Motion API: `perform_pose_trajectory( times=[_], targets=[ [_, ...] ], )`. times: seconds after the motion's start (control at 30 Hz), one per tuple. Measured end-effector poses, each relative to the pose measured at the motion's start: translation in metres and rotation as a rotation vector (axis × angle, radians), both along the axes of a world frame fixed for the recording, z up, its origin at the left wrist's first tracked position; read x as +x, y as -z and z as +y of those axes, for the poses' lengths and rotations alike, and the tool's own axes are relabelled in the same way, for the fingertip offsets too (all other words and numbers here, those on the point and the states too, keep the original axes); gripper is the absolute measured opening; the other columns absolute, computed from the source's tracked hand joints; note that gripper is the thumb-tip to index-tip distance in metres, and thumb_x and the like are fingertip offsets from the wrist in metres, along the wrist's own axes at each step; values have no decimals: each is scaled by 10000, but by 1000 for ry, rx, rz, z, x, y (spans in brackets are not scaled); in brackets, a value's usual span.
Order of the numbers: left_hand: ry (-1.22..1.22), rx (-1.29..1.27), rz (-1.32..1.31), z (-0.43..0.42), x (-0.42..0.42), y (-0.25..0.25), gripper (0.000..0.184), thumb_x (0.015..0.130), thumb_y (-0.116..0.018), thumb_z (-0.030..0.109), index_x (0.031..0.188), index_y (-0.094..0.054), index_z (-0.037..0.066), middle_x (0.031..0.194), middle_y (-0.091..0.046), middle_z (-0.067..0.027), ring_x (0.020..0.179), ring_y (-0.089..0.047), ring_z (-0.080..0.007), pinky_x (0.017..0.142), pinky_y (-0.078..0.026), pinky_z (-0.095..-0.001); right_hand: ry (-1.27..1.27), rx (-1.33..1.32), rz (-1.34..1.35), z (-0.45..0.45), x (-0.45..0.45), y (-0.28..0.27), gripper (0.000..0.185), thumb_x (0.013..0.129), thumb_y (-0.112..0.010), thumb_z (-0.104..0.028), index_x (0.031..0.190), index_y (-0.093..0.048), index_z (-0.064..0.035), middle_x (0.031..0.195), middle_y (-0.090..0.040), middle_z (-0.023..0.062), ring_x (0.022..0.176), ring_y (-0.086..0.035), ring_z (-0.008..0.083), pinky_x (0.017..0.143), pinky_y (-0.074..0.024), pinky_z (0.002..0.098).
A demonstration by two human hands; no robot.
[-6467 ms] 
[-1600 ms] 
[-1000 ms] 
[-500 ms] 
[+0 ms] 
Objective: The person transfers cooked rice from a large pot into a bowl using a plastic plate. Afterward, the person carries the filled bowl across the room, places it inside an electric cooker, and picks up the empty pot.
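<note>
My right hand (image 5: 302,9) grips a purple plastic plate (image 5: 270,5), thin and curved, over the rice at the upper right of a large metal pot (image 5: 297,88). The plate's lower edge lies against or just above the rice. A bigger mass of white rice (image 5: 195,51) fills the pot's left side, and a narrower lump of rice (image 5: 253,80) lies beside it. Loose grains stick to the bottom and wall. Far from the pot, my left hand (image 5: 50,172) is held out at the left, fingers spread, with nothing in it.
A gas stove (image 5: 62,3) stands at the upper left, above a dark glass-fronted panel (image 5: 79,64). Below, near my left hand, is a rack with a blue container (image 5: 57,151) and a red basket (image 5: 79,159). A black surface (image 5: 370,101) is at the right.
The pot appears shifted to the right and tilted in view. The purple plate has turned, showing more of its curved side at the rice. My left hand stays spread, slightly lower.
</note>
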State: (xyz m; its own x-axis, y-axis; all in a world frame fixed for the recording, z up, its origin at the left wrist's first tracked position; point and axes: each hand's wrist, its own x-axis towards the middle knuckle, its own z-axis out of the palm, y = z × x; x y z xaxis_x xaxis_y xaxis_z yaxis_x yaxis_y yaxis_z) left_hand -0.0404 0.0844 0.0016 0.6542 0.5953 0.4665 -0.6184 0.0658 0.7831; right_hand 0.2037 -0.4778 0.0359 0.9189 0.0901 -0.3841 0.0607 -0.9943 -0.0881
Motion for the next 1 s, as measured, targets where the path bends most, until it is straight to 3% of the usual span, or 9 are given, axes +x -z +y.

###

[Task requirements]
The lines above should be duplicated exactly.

[Exercise answer]
Motion API: `perform_pose_trajectory( times=[_], targets=[ [_, ...] ], )`. times: seconds after the motion's start (control at 30 Hz), one per tuple. Measured end-effector poses, each relative to the pose measured at the motion's start: translation in metres and rotation as a rotation vector (axis × angle, radians), both along the axes of a world frame fixed for the recording, z up, its origin at the left wrist's first tracked position; read x as +x, y as -z and z as +y of those axes, for the poses' lengths and rotations alike, and the tool's own axes are relabelled in the same way, for the fingertip offsets too (all other words and numbers here, those on the point and the states too, keep the original axes); gripper is the absolute measured opening; the other columns absolute, computed from the source's tracked hand joints; note that gripper is the thumb-tip to index-tip distance in metres, and thumb_x and the like are fingertip offsets from the wrist in metres, along the wrist's own axes at each step; values have no decimals: each is scaled by 10000, but by 1000 for ry, rx, rz, z, x, y (spans in brackets are not scaled); in brackets, a value's usual span.
Order of the numbers: left_hand: ry (-1.22..1.22), rx (-1.29..1.27), rz (-1.32..1.31), z (-0.43..0.42), x (-0.42..0.42), y (-0.25..0.25), gripper (0.000..0.184), thumb_x (0.015..0.130), thumb_y (-0.116..0.018), thumb_z (-0.030..0.109), index_x (0.031..0.188), index_y (-0.094..0.054), index_z (-0.037..0.066), middle_x (0.031..0.194), middle_y (-0.091..0.046), middle_z (-0.067..0.027), ring_x (0.020..0.179), ring_y (-0.089..0.047), ring_z (-0.080..0.007), pinky_x (0.017..0.142), pinky_y (-0.078..0.026), pinky_z (-0.095..-0.001); right_hand: ry (-1.27..1.27), rx (-1.33..1.32), rz (-1.34..1.35), z (-0.45..0.45), x (-0.45..0.45), y (-0.28..0.27), gripper (0.000..0.185), thumb_x (0.013..0.129), thumb_y (-0.112..0.010), thumb_z (-0.104..0.028), index_x (0.031..0.190), index_y (-0.093..0.048), index_z (-0.064..0.035), middle_x (0.031..0.195), middle_y (-0.090..0.040), middle_z (-0.023..0.062), ring_x (0.022..0.176), ring_y (-0.086..0.035), ring_z (-0.008..0.083), pinky_x (0.017..0.143), pinky_y (-0.074..0.024), pinky_z (0.002..0.098).
A demonstration by two human hands; no robot.
[-6467 ms] 
[-1600 ms] 
[-1000 ms] 
[-500 ms] 
[+0 ms] 
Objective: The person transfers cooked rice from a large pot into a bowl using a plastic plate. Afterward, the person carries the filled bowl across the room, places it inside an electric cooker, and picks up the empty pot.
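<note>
My right hand (image 5: 302,9) grips a purple plastic plate (image 5: 270,5), thin and curved, over the rice at the upper right of a large metal pot (image 5: 297,88). The plate's lower edge lies against or just above the rice. A bigger mass of white rice (image 5: 195,51) fills the pot's left side, and a narrower lump of rice (image 5: 253,80) lies beside it. Loose grains stick to the bottom and wall. Far from the pot, my left hand (image 5: 50,172) is held out at the left, fingers spread, with nothing in it.
A gas stove (image 5: 62,3) stands at the upper left, above a dark glass-fronted panel (image 5: 79,64). Below, near my left hand, is a rack with a blue container (image 5: 57,151) and a red basket (image 5: 79,159). A black surface (image 5: 370,101) is at the right.
The pot appears shifted to the right and tilted in view. The purple plate has turned, showing more of its curved side at the rice. My left hand stays spread, slightly lower.
</note>
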State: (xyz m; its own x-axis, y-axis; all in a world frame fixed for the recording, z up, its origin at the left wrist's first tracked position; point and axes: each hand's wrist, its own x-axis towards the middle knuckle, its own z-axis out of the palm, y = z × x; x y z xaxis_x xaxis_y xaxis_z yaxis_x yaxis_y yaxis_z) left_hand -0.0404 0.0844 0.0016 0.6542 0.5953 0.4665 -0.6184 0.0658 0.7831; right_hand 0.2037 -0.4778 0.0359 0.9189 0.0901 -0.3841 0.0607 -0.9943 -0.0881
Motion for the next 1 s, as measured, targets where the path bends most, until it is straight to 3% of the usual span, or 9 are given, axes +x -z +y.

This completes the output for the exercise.